By naming their internal struggles humorously (e.g., "Whiplash Willie," "Negative Nigel"), they create a buffer that prevents personal attacks and fosters mutual understanding.
Personal Growth and External Work
Both partners emphasize the necessity of individual work outside the relationship to ensure personal well-being and relational health.
This commitment to self-improvement and shared growth opportunities reinforces their bond and resilience.
Compassion and Understanding Partner's Operating Manuals
The discussion touches on the importance of understanding each other's emotional and psychological frameworks—their "operating manuals."
By shifting the focus from blame to understanding, couples can navigate conflicts more empathetically.
Balancing Personal Needs and Partnership
Koshin and Chodo explore the delicate balance between attending to personal needs and fostering a collaborative partnership.
They discuss how respecting each other's autonomy while supporting one another's vulnerabilities is vital for a healthy relationship.
Navigating Emotional Triggers and Responses
The episode delves into how past experiences influence present reactions, particularly in high-stress situations like potential abandonment or engulfment fears.
Understanding these triggers allows couples to respond with greater sensitivity and reduce reactive behaviors.
Practical Advice for Maintaining Healthy Relationships
Towards the end, Dan prompts Koshin and Chodo to share actionable advice for listeners seeking to strengthen their relationships. The key takeaways include:
Shared Values and Willingness to Grow: Engaging in joint practices like therapy or meditation to align and support each other's growth.
Compassionate Communication: Recognizing and addressing each partner's challenging aspects without personalizing conflicts.
Regular Expressions of Love: Consistently communicating affection and appreciation to maintain emotional connection.
Flexibility in Operating Manuals: Creating adaptable guidelines that honor both partners' needs and promote mutual respect.
Dr. Bianca Harris (73:15): "Both have to be willing, because we know plenty of relationships where one partner is willing or one of them isn't... It's critical to have a shared willingness and shared value."
Notable Quotes
Chodo Robert Campbell (06:40): "I have always felt, and I know it's not about me, that I'm just putting my projections onto others."
Dr. Bianca Harris (25:15): "Two wounded warriors meeting."

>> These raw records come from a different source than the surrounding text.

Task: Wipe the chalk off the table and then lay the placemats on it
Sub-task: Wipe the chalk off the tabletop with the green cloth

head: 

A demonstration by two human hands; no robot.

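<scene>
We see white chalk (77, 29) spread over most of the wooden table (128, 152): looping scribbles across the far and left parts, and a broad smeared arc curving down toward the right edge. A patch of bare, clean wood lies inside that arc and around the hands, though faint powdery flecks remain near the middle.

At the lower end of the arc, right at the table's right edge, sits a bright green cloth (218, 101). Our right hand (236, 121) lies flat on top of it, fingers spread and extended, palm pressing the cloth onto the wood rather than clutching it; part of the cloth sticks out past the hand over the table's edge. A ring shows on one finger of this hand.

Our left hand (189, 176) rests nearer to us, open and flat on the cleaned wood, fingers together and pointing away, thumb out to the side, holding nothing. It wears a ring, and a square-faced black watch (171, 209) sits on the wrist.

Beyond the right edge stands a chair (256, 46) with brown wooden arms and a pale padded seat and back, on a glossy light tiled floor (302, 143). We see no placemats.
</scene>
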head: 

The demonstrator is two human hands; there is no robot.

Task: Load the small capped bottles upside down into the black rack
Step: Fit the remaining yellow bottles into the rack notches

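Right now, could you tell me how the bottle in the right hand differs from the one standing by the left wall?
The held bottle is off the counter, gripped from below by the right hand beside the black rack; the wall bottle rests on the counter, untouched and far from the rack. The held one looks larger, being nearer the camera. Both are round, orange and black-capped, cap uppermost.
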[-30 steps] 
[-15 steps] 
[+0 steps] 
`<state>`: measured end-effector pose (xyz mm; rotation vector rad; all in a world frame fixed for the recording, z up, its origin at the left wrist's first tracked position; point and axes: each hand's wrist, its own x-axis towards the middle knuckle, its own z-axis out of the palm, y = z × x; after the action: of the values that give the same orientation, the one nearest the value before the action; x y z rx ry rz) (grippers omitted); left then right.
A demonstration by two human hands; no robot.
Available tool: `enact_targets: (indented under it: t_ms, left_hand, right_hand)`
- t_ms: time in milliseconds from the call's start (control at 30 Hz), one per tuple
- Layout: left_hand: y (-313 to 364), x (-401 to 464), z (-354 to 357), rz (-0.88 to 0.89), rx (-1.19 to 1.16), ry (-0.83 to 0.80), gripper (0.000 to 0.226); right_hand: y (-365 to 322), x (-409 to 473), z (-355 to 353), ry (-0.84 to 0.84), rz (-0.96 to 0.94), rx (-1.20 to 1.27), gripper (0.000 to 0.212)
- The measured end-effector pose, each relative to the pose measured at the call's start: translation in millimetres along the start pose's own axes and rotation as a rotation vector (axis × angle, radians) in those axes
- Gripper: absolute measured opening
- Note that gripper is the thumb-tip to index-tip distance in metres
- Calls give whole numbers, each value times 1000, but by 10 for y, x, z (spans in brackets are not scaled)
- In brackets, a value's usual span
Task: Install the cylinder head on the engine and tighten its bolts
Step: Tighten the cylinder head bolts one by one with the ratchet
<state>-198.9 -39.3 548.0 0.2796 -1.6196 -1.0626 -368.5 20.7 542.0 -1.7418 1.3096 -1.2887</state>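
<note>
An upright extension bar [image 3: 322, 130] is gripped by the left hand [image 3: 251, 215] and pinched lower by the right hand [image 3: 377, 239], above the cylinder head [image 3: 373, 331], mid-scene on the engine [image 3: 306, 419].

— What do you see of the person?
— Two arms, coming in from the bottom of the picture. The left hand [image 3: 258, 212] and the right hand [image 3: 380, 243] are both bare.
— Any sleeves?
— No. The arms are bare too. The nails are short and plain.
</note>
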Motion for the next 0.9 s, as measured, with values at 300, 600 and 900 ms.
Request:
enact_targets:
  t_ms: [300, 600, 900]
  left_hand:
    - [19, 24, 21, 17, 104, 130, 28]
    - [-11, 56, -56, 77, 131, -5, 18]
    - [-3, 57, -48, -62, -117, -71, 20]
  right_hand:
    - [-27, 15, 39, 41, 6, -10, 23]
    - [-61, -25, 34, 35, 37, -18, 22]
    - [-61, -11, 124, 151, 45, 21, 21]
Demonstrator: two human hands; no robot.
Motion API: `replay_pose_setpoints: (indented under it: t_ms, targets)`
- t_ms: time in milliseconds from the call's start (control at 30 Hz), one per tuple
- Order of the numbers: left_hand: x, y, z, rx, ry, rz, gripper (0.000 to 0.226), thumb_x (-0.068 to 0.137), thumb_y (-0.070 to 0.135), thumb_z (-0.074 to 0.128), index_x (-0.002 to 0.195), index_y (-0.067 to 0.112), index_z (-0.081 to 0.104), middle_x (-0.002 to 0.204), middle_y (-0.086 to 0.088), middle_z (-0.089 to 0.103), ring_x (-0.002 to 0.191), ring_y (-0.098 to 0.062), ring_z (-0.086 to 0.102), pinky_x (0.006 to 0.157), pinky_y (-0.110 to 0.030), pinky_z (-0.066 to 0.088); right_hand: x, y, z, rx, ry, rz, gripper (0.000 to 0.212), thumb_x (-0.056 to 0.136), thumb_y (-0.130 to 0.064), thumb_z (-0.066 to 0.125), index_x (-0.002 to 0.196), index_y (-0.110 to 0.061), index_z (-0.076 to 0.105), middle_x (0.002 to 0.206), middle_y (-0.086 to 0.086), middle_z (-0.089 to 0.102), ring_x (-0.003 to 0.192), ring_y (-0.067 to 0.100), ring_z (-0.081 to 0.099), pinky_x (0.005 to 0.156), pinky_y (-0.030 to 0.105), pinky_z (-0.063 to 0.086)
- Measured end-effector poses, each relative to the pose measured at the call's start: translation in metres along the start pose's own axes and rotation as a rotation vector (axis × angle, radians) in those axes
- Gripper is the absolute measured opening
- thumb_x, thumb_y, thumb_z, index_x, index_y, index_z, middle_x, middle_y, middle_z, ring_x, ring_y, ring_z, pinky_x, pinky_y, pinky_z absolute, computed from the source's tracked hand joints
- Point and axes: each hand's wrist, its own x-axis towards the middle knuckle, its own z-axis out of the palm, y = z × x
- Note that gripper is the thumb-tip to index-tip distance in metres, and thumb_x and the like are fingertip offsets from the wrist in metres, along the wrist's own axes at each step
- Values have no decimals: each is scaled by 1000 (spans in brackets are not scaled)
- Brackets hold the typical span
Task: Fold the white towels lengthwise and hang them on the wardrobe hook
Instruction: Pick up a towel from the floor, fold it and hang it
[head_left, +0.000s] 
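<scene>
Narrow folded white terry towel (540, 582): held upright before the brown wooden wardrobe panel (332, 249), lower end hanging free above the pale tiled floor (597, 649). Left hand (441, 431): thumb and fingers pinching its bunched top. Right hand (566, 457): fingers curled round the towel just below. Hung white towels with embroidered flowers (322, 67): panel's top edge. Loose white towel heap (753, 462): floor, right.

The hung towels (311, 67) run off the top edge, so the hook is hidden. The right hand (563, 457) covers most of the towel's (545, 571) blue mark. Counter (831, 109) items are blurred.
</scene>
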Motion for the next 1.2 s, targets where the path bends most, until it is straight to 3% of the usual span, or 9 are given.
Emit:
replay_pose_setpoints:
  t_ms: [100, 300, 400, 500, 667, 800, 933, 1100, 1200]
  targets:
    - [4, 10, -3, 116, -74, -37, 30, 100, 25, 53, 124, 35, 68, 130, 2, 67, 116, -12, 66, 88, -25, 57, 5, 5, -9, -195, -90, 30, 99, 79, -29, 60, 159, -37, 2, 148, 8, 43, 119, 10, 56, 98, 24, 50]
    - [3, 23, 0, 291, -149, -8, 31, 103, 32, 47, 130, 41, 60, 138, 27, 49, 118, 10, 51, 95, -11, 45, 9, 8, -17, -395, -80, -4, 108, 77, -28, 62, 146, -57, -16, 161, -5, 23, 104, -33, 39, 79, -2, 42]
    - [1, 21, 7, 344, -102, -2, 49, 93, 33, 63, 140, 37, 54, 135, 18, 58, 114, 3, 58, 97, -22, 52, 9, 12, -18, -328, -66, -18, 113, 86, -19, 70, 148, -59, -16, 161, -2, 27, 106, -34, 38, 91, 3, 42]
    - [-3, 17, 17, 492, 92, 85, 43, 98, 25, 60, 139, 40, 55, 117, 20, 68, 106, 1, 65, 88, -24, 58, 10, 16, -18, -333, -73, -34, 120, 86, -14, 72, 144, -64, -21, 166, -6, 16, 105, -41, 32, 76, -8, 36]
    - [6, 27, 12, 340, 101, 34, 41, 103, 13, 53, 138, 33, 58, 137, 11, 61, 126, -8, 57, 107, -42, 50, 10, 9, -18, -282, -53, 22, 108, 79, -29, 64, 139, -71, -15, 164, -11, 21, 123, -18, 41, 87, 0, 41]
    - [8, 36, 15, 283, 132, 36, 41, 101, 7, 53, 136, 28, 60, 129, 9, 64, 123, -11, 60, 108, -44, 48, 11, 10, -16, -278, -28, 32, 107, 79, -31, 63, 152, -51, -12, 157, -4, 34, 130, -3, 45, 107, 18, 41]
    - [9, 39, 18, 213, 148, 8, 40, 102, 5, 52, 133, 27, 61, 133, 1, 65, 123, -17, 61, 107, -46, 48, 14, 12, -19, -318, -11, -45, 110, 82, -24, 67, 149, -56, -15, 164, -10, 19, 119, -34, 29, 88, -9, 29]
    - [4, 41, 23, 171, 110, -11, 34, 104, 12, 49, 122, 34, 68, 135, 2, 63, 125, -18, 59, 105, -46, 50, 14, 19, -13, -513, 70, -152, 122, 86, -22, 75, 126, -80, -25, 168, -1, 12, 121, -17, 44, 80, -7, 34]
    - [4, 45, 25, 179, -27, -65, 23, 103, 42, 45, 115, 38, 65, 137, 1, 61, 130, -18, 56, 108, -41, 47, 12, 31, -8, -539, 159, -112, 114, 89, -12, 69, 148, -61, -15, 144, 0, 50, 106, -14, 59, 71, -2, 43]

Koshin Paley Ellison (54:56): "Being with someone who's dying... it's so fucking profound. There's nothing else like it. It's just here and now."
Chodo Robert Campbell (73:28): "I come from this very deep feeling place, this place of intuition and instinct. It's all my shit."
Dan Harris (37:19): "Understanding your partner's black bag—the invisible baggage of their past—is crucial for a smooth ride in your relationship."
Conclusion
This episode offers a candid exploration of the complexities inherent in long-term relationships, especially when both partners carry the weight of past traumas. Through the wisdom of Koshin and Chodo, listeners gain valuable insights into the importance of communication, humor, personal growth, and mutual compassion. The conversation underscores that maintaining a healthy marriage requires continuous effort, understanding, and a willingness to navigate discomfort together. For anyone seeking to enrich their romantic relationships, this episode serves as both a guide and an inspiration.
Additional Resources
New York Zen Center for Contemplative Care: Directed by Koshin and Chodo, the center offers Zen practices, education programs, and care services focusing on contemplative care in medical settings. zencare.org
Books Recommended by Guests:
Listeners are encouraged to explore these resources to further their understanding and practice of maintaining healthy, compassionate relationships.